12. To apply appropriate cost containment measures in the provision of patient care. 

 

13. Moonlighting / Extracurricular Medical Practice

                        a.To notify the program director of intentions to participate in extracurricular clinical activity (moonlighting).

 

b. To comply with program and program director requirements in order to participate in these activities.

 

c. To complete the “Notification of Extracurricular Medical Practice” form.  This activity must be approved prospectively by the program director.  CPTs are not required to participate in extracurricular clinical activities.

 

14.To maintain current, timely, complete and accurate medical record documentation of patient care that documents patient illness, course of care, quality management and that serves as a resource for clinical research and expresses clarity for coding and billing.

 

15. To communicate with referring physicians (internal and external) in a courteous, timely, accurate and complete manner.

 

16. To comply with the professional and ethical standards of the discipline of medicine as well as all federal and state laws governing the practice of medicine.

 

17. To comply with University of Michigan Hospitals and Health Centers’ Policies and Procedures as updated or amended from time to time.  The most frequently referenced clinical policies include:

 

Institutional Mandatories:

Corporate Compliance

Critical Incident Review

Fire Safety

Health Insurance Portability Accountability Act (“HIPAA”)

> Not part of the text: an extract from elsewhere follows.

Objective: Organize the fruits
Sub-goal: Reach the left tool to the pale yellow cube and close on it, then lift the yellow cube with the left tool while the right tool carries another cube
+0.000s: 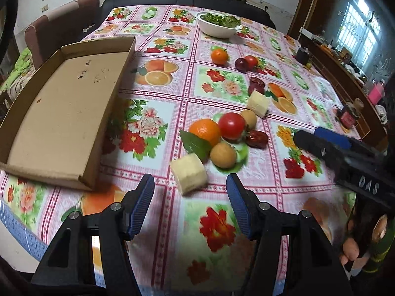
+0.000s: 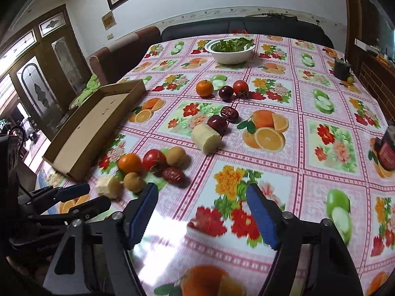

Infection Control – Body Substance Precautions & Tuberculosis

Patient Safety

Restraint and Seclusion

Sleep and Fatigue Education

Disaster/Emergency Management

Hazard Communication/Right to Know

Safe Medical Device Act Protocol

                        Other

           Speak Up with Safety Concerns

Brain Death Determination

           Confidentiality of Patient Care Information

           Disaster Plan Responsibilities

            Informed Consent

           Orders, Consultations for Patient Care

            Pain Assessment & Management

           Post Mortem Care

            Refusal by Parents, and, Patient's Family or Patient's Guardian

      for the Administration of Blood, Blood Products, Other Treatment

      or Diagnostic and Therapeutic Procedures

 

These policies reside on the institutional information system and are accessible via the internal UMHS Home Page menu.

 

Other non-clinical policies of importance that are also available on the UMHS Home Page include:

 

Sexual Harassment

Scientific Misconduct

            Travel

 

 

L.         Specialty Board Examinations.

 

CPT’s involved in training programs at the University of Michigan Health System are assumed to be seeking board certification at the conclusion of their training.  CPT’s are strongly encouraged to regularly review requirements for board certification in their respective field on a regular basis.  Board certification requirements and other relevant details may be found at:  http://www.abms.org/About_ABMS/member_boards.aspx

 

 

House Officer Association (HOA) – University of Michigan Agreement

 

House Officer compensation is established per the bargained for agreement between the HOA and the University of Michigan Regents.  This Agreement specifies the bargained for commitments regarding stipends, fringe benefits and conditions of employment.  Please refer to this agreement for non-academic conditions of appointment in good standing and rights of Clinical Program Trainees in the employment relationship.  The details of the compensation, health care and disability benefits; various types of leave of absences such as vacation and sick leave can also be found in the HOA contract; in addition to call rooms, meal allowance and issues related to lab coats among other things can be found in the bargaining agreement listed above.  The current salary ranges for HO I – HO VIII are $51,840.00- $72,892.00.